27. Bölüm

1.8K 139 97
                                    

Çalan telefon zili uyuyan iki genci rahatsız etse de Bora kendine ait olmayan sese duyarsız kalıp gözünü açmamayı tercih etti. Esmer açınca yanan gözünü kısıp hatta bir tanesini yarım yamalak açıp uzandı telefona. Pek ulaşamadığı için yerinden hafif yükselip almaya çalıştı. Bora kollarını asla gevşetmiyordu bu da esmeri tatlı bir sinire sürüklüyordu sabah sabah.
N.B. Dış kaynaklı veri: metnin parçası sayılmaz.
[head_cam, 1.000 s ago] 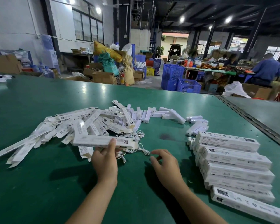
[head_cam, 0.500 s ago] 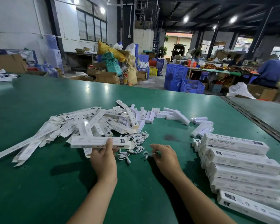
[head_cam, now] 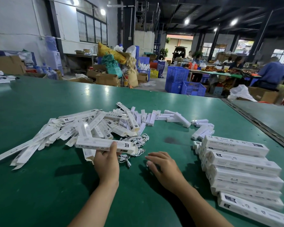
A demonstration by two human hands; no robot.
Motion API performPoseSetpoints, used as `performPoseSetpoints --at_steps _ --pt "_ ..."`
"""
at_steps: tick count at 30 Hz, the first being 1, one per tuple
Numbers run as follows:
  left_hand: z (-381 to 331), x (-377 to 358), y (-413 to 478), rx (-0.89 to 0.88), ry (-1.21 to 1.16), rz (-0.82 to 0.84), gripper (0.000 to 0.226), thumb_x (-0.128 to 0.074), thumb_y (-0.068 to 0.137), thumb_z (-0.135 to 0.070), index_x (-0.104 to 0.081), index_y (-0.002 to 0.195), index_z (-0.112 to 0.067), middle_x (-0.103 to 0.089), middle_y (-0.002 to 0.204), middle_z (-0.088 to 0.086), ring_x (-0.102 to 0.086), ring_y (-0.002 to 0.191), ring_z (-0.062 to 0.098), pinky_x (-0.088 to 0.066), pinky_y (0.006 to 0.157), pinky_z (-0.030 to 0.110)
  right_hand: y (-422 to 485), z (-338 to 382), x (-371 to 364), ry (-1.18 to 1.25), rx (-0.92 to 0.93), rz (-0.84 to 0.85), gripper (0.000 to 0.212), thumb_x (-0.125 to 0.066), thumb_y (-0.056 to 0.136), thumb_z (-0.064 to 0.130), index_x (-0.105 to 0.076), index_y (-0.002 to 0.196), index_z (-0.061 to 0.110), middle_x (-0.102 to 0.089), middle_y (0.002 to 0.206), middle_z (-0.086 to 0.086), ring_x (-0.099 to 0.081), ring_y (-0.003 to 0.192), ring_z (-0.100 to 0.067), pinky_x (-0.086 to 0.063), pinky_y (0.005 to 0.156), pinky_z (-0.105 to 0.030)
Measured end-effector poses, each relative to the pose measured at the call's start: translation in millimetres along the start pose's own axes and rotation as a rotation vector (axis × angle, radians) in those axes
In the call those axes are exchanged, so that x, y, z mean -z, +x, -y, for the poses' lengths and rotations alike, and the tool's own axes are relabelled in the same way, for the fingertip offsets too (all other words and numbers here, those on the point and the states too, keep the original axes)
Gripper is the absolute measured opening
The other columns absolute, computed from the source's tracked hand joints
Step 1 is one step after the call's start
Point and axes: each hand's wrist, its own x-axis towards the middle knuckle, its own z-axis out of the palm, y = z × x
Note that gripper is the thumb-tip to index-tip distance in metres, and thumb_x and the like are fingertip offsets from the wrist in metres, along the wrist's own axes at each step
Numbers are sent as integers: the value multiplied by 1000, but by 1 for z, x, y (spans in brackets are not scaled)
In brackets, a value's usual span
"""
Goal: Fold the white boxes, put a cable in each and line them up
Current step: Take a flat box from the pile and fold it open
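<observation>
Boxes dominate the green table [head_cam: 39, 190]: a loose heap of flat white blanks [head_cam: 67, 130] spreads across the left, and a row of folded boxes [head_cam: 243, 167] lies side by side along the right, overlapping and running toward the near edge. The left hand [head_cam: 107, 164] grips one folded white box [head_cam: 97, 143] from below, thumb [head_cam: 113, 147] laid over its near face, holding it level just in front of the heap. Just right of that box sits a tangle of white cables [head_cam: 138, 140], with one loose cable [head_cam: 125, 160] lying on the table between the two hands. The right hand [head_cam: 166, 168] is palm down, low over the table and apart from the left, its fingers [head_cam: 150, 161] bent toward the cables; they are blurred, so whether they pinch anything cannot be told. Small white blocks [head_cam: 154, 115] string out behind the heap. Beyond the table stand blue crates [head_cam: 184, 82], and a person in blue [head_cam: 273, 74] sits at another bench
</observation>
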Motion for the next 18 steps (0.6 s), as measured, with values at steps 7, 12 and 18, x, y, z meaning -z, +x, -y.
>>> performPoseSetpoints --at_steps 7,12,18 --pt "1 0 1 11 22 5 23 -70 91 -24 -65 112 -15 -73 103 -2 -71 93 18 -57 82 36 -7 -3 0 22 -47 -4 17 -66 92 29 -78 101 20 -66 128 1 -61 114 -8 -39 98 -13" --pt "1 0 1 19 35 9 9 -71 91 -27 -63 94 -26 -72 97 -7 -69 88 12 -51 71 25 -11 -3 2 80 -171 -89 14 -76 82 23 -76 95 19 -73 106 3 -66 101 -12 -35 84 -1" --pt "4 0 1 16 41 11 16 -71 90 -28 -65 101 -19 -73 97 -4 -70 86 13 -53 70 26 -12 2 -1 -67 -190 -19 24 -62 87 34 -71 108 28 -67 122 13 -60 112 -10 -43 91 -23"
"Lan bi dur telefon.." deyip tekrar uzandı telefona. Aldığı gibi gerisin geri yerine uzandı. Sırtı kumralının göğsüne yaslı, bacaklarında kumralın bacakları, karnına dolanan kollarsa zerre kımıldamasına imkan vermiyordu.

Uykulu sesini hiç düzeltme gereği duymadan telefonu kulağına dayayıp "hım?" Diye yanıtladı.

Telefondaki hiç selam sabah faslına girmeden "kaç zamandır sesin soluğun yok aramadıkça aramıyorsun, Seni reddecektim Ilhan zor tuttu" diye devam edecekken esmer kesti "yine mi?" diye sitemle söylenirken Bora duyduğu kadın sesinin kime ait olduğunu anlamak için esmerin elinin altındaki telefonu hafif yükseltip numaraya baktı gördüğü Annem ismiyle telefonu aynı şekilde esmerin kulağına bırakıp gözünü kapadı.

"Ne yine mi, ne demeye çalışıyorsun bak Ilhan da böyle diyor çıldırtmayın beni. Neredesin sen?" Kadın konuşurken karşısında oturan eşine de çemkirmeyi ihmal etmiyordu.

"Annem, Özlemciğim, bitanem neden her ay senin çıldırmış halini ben çekiyorum.. babam orada ne güne duruyor ya!" Diye söylendi ağlamak üzereyken. Babası arka fonda bir şeyler söylemişti ama duymamıştı haliyle.

"Abartma. Neyse bütün ciddiyetimle soruyorum kaç zamandır sesin soluğun kesilmiş biz aramasak yoksun. Neler oluyor anlat." Dedi az öncekine nazaran daha ılımlı bir tonda.

"Annem.." deyip derin bir nefeslerdi "anacım hala uyuyoruz ya, uyanınca ararım" deyip kapayacaktı ki annesinin yüksek tonda "Vallahi babanı üzerine salarım. Sınavların bitti niye gelmedin?" Diye söylenmesiyle uzandığı yerden kalktı esmer. Oturup yüzünü sıvazladı. Zihninin açılmasını bekledi bir kaç saniye.

"Galiba bir sınavdan kalmışım onu bekliyorum" diye açıkladı. Yataktan kalkacağı an kumral kolunu esmere dolayıp yine göğsüne çekti. Uyanmıştı zaten, esmerin gitmesine gerek yoktu yanında konuşabilirdi.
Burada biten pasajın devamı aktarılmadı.